Nous avons examiné ce jeu de la nature avec toute l’attention dont nous sommes capable. Il nous a paru que cette production appelée polype ressemblait à un animal beaucoup moins qu’une carotte ou une asperge. En vain nous avons opposé à nos yeux tous les raisonnements que nous avions lus autrefois ; le témoignage de nos yeux l’a emporté.

Il est triste de perdre une illusion. Nous savons combien il serait doux d’avoir un animal qui se reproduirait de lui-même et par bouture, et qui, ayant toutes les apparences d’une plante, joindrait le règne animal au végétal.

[1]Il serait bien plus naturel de donner le rang d’animal à la plante nouvellement découverte dans l’Amérique anglaise, à laquelle on a donné le plaisant nom de Vénus gobe-mouches.
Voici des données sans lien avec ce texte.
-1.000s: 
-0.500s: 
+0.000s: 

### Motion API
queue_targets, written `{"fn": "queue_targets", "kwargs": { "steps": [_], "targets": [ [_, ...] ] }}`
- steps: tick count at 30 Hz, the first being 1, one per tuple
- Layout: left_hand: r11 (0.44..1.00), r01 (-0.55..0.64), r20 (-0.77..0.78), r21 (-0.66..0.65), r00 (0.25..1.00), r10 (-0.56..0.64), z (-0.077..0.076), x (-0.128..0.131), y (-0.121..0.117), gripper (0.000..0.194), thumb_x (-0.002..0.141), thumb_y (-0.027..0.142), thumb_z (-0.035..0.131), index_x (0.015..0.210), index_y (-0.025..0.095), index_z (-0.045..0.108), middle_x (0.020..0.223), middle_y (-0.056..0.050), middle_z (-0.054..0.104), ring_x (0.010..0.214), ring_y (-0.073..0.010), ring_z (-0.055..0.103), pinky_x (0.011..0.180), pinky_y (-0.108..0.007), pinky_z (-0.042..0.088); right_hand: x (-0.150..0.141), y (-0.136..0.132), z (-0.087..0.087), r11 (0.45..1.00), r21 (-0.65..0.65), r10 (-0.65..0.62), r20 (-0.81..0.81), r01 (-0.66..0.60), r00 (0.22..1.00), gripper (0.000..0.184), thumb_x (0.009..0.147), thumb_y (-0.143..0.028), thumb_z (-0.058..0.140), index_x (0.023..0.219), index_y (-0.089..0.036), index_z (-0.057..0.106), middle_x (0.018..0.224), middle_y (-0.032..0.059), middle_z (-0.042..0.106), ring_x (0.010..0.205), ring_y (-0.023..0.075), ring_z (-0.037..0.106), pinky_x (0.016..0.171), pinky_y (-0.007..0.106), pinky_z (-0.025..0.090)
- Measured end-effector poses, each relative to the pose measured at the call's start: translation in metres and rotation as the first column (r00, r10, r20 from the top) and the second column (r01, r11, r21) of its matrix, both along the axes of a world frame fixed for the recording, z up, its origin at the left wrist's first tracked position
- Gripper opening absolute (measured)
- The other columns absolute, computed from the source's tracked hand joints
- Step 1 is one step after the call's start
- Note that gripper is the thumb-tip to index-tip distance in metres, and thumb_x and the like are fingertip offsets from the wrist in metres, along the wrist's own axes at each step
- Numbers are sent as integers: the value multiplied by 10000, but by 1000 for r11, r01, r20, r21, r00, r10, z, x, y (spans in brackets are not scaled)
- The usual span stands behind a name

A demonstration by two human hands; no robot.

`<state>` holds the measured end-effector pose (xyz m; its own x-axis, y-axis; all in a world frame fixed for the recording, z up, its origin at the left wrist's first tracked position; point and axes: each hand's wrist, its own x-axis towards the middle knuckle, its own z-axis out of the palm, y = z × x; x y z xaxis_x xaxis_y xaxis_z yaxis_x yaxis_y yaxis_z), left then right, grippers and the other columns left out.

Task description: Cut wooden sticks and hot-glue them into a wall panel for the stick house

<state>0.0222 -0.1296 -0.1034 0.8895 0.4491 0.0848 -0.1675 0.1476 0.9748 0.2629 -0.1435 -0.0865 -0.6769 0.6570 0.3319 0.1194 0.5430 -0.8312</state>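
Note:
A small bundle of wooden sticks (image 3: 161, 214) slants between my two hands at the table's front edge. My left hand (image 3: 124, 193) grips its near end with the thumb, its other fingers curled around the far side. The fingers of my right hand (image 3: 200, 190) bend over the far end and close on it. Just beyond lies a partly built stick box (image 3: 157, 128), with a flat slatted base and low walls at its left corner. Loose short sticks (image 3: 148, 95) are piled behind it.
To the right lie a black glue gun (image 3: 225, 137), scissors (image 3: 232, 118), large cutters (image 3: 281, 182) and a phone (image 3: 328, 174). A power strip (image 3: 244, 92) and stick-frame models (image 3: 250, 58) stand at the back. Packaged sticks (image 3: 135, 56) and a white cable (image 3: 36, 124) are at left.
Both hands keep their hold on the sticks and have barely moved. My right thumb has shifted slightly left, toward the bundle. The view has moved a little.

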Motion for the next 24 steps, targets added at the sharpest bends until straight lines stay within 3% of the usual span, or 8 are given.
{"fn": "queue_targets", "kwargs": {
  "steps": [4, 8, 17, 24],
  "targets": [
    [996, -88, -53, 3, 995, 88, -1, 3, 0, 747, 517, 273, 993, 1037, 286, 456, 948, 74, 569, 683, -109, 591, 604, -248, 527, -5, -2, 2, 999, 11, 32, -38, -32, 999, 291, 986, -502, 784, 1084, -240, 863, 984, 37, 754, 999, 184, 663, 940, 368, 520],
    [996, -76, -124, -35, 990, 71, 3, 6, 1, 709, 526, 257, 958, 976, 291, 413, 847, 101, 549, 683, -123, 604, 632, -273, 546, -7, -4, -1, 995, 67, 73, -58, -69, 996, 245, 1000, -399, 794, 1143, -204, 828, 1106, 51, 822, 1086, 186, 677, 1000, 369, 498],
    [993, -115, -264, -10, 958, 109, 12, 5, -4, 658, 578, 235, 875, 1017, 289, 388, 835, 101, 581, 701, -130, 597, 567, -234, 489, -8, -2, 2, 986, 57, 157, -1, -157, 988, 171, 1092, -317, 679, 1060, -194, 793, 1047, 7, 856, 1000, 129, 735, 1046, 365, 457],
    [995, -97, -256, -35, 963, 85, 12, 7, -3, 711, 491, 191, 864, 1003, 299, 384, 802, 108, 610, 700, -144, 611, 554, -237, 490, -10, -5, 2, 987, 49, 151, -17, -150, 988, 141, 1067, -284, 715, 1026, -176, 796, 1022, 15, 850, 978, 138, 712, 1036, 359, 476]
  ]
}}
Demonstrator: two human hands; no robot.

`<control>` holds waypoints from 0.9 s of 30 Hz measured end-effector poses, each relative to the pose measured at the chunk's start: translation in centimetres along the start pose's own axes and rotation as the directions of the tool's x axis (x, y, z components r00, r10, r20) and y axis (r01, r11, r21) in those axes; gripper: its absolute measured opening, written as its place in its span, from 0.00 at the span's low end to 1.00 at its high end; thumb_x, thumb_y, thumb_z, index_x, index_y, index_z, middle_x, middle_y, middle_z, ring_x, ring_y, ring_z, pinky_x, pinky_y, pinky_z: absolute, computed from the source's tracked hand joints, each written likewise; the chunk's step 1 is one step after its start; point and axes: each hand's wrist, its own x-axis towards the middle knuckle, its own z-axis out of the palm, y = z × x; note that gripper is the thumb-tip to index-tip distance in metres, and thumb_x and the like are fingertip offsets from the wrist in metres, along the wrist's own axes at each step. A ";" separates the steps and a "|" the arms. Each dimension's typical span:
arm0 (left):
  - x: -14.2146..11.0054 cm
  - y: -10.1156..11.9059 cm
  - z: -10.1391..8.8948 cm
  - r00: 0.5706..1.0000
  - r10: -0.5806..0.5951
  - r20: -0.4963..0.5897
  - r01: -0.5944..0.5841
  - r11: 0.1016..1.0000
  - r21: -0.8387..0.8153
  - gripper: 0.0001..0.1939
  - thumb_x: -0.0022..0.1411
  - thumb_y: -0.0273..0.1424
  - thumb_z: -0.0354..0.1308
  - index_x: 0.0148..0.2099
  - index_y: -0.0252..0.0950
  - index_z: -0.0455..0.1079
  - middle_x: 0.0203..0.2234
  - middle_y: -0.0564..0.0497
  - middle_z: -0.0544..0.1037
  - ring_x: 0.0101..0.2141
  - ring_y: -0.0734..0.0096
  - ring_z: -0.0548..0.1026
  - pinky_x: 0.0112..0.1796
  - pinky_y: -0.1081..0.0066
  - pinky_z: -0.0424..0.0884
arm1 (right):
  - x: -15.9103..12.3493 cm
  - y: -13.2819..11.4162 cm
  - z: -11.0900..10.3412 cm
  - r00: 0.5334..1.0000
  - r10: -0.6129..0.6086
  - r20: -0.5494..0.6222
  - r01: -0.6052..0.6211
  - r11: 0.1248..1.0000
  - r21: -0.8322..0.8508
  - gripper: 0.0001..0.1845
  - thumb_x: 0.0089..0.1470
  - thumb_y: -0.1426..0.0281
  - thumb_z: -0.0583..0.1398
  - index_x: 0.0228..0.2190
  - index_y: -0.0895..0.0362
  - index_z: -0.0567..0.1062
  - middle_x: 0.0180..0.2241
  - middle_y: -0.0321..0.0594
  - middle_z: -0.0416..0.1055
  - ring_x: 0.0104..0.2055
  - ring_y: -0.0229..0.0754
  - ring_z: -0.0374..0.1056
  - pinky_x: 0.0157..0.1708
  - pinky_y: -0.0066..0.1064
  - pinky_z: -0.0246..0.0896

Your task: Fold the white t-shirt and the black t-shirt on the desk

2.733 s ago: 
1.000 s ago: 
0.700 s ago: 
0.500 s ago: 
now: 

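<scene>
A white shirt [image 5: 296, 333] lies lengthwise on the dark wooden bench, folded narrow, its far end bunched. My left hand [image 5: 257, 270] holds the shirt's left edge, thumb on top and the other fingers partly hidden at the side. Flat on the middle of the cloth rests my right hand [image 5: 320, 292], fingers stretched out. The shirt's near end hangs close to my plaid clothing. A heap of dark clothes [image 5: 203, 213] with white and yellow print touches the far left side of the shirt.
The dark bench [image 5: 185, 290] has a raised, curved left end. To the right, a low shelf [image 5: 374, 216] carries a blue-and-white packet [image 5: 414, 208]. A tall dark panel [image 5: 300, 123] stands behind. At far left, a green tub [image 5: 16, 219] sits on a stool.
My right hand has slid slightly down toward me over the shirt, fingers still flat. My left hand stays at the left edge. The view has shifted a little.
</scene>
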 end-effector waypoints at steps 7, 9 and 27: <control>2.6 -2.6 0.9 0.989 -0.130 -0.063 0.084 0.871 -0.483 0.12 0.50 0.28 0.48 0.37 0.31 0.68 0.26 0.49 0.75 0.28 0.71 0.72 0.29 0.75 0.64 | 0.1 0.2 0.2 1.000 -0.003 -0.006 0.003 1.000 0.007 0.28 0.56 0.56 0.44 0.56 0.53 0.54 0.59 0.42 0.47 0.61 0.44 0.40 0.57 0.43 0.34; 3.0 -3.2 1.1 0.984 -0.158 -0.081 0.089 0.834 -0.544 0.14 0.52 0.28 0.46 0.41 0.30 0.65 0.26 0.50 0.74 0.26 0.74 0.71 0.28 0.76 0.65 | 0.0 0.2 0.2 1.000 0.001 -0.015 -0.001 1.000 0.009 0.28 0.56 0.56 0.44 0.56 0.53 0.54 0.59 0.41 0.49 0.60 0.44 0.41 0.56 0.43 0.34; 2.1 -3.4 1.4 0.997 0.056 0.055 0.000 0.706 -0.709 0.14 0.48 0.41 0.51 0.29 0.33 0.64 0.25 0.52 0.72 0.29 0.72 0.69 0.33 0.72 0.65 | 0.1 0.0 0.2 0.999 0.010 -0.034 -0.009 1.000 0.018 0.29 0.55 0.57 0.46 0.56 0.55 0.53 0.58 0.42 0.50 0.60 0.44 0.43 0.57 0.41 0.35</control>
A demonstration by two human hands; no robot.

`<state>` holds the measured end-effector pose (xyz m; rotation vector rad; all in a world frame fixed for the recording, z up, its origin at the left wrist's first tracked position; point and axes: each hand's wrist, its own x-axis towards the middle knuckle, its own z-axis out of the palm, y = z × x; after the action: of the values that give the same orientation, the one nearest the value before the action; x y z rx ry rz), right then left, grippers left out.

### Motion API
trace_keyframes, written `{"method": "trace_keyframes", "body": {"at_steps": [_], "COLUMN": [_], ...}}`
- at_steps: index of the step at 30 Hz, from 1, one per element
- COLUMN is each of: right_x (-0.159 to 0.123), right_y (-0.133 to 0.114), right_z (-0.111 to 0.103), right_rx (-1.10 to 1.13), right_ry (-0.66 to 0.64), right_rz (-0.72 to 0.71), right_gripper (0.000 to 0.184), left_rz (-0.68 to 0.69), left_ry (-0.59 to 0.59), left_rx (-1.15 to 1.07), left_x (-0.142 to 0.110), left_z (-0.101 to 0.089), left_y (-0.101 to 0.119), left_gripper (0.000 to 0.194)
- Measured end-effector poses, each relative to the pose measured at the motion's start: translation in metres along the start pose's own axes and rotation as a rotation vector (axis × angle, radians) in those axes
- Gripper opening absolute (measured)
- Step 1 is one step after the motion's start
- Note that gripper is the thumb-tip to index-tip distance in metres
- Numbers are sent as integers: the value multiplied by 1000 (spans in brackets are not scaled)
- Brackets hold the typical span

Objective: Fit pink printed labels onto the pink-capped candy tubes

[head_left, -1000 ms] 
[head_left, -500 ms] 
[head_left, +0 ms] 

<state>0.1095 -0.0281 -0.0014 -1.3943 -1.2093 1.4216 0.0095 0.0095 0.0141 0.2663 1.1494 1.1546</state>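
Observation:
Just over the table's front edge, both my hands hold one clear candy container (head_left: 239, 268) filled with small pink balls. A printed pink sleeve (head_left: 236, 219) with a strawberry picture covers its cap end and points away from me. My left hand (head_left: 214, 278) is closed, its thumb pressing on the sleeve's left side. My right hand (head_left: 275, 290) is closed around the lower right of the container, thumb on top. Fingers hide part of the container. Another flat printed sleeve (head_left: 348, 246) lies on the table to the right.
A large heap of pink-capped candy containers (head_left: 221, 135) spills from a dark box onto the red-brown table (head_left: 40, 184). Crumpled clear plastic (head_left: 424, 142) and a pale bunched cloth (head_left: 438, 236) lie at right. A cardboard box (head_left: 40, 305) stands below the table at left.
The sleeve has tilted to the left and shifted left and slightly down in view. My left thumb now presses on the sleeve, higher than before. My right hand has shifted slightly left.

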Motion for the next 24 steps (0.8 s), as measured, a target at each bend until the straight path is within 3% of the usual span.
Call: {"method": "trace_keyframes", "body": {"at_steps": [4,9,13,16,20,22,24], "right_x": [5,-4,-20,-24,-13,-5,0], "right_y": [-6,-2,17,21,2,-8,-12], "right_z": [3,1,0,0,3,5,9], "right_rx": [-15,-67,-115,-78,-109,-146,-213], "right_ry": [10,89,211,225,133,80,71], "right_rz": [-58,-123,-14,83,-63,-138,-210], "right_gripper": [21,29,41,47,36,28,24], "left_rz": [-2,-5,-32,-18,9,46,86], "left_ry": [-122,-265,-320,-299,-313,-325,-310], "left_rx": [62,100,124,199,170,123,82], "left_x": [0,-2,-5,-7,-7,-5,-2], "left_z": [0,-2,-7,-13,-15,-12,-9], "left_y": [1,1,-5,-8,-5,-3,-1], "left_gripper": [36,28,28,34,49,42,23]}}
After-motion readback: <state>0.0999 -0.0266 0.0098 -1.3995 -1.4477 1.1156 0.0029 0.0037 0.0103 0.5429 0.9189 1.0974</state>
C’est une espèce de sensitive épineuse dont les feuilles se replient. Les mouches sont prises dans ces feuilles, et y périssent plus sûrement que dans une toile d’araignée. Si quelqu’un de nos physiciens veut appeler animal cette plante, il ne tient qu’à lui ; il aura des partisans.

Mais si vous voulez quelque chose de plus extraordinaire, quelque chose de plus digne de l’observation des philosophes, regardez le colimaçon, qui marche un mois, deux mois entiers, après qu’on lui a coupé la tête, et auquel ensuite une tête revient garnie de tous les organes que possédait la première. Cette vérité, dont tous les enfants peuvent être témoins, vaut bien l’illusion

  1. Cet alinéa n’est pas en 1771 ; il fut ajouté en 1774. (B.)